Doran finished his cigarette, stubbing it out carefully on his boot sole and saving the charred end in his tin box of tobacco bits.  He moved the cloth-covered box to a spot under his right arm, and in the quiet dark night, accented only by katydids and a few shuffles, grunts, and thumps from the livestock, Doran started down the dark path toward Shorty’s stone house.
Clouds moved over the moon’s face, shadowing Doran’s way.  He was forced to halt until the moonlight emerged again and let him see the shiny spots where early-evening showers had made the hard-packed clay slick and shiny, pockmarked with shallow pools lined with grit and sand.
It was hard going downhill toward Shorty’s house, and twice the slick soles of Doran’s new boots slipped on the path, making him grab at the spidery branches of scrubby chokeberry bushes to keep his balance.  On the third slip, he nearly dropped the precious fiddle-box, and he resolved to find a better way down the hill  Doran located a place where he could move left off the main path, and he pushed his way through the intermingled branches of blackberry and currant bushes till he reached the barbed-wire fence which marked the eastern boundary of the homestead.  A narrow path ran along the fence line.  It was faintly marked but less steep than the main path, and if he kept the fence at his left elbow he couldn’t get lost.

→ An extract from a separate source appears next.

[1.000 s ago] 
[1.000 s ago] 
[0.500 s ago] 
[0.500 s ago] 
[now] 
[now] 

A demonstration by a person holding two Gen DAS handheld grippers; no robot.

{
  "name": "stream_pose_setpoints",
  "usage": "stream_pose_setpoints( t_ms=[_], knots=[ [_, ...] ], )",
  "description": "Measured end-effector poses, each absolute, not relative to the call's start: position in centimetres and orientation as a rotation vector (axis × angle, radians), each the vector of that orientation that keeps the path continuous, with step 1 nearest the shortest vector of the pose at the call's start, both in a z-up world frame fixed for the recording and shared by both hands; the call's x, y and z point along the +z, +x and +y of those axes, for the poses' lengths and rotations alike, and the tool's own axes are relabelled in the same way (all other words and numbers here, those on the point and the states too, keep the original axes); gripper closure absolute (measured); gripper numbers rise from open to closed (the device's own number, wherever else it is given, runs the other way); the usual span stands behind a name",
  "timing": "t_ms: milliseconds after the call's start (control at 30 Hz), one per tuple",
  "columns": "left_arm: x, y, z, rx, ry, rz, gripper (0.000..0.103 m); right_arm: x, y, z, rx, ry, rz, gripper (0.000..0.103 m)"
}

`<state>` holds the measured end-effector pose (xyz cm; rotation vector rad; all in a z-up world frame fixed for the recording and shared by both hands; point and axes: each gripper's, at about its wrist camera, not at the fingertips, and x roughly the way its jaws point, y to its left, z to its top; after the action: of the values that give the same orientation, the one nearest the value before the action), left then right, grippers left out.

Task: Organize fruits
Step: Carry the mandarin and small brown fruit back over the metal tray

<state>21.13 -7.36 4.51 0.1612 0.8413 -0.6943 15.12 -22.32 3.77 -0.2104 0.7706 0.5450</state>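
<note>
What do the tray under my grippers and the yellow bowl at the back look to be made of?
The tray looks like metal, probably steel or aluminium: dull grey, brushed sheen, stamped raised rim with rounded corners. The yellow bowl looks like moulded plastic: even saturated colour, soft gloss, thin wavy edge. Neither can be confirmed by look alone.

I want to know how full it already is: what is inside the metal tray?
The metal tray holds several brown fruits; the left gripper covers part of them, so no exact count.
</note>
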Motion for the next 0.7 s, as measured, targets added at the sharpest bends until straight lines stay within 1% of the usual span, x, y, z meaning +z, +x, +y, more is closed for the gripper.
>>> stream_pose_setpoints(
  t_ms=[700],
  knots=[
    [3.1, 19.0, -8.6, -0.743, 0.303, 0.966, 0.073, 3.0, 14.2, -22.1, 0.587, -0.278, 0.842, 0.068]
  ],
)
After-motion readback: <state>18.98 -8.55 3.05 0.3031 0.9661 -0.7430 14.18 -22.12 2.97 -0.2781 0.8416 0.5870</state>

Doran finally reached the bottom of the hill and he swung around the tangled patch of raspberry canes, to cut across the alfalfa field.  A heavy blow across his left shoulder knocked him off his feet.  The fabric-swaddled box in his arms slid free and gently tobogganed down the hill, catching in the raspberry bushes.  Instinctively Doran felt another heavy blow about to descend, and he rolled away from the path and into the barbed-wire fence as an axe handle slammed into the narrow grassy path, leaving a deep dent where Doran’s body had been a moment before.